跳转至

Last Level Page Table Walker Tertiary Module

The Last Level Page Table Walker refers to the following module:

  • LLPTW llptw

Design Specification

  1. Supports accessing the last-level page table.
  2. Supports parallel processing of multiple requests.
  3. Supports sending PTW requests to memory.
  4. Supports sending refill signals to the Page Cache.
  5. Supports exception handling mechanisms.
  6. Supports second-stage translation.

Functionality

Accessing the Last-Level Page Table

The function of the Last Level Page Table Walker is to access the last-level page table while increasing the parallel access capability of the Page Table Walker. A Page Table Walker can only process one request at a time, whereas the LLPTW can process multiple requests simultaneously. If there are duplicate requests among multiple requests, the LLPTW will not merge them but will record these requests and share the memory access results to avoid repeated memory accesses.

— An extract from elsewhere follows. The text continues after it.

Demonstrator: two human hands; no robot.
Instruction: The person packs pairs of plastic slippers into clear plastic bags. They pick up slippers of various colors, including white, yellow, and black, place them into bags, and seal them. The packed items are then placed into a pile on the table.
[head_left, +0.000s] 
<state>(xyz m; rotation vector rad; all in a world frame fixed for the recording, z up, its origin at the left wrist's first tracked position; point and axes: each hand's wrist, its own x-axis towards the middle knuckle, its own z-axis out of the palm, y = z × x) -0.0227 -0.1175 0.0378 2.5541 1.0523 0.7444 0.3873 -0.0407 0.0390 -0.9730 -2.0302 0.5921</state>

The LLPTW may receive requests from the Page Cache or the Page Table Walker. Requests from the Page Cache need to satisfy the conditions of hitting the second-level page table, missing the third-level page table, and not being a bypass request. Requests from the Page Table Walker already satisfy the condition of only missing the last-level page table, and therefore can access memory through the LLPTW. An arbiter is used to arbitrate requests from the Page Cache and the Page Table Walker and send them to the LLPTW.

The Page Table Walker and LLPTW cooperate to complete the entire Page Table Walk process. To increase memory access parallelism, the LLPTW assigns different IDs to requests, allowing multiple inflight requests simultaneously. Since the first two levels of the page table may be the same for different requests, and considering that the miss rate for the first two levels is lower than that for the last level, there is no need to consider increasing the access parallelism for the first two levels. The Page Table Walker handles single requests only to reduce design complexity.

Parallel Processing of Multiple Requests

The LLPTW can process multiple requests simultaneously, with the number of parallel requests equal to the number of entries in the LLPTW. If there are duplicate requests among multiple requests, the LLPTW will not merge them but will record these requests and share the memory access results to avoid repeated memory accesses. Each entry in the LLPTW maintains the state of memory access via a state machine. When the LLPTW receives a new request, it compares the address of the new request with the addresses of existing requests. If the addresses are the same, the state of the existing request is copied to the new request. Thus, requests with the same address can share memory access results, avoiding repeated access requests.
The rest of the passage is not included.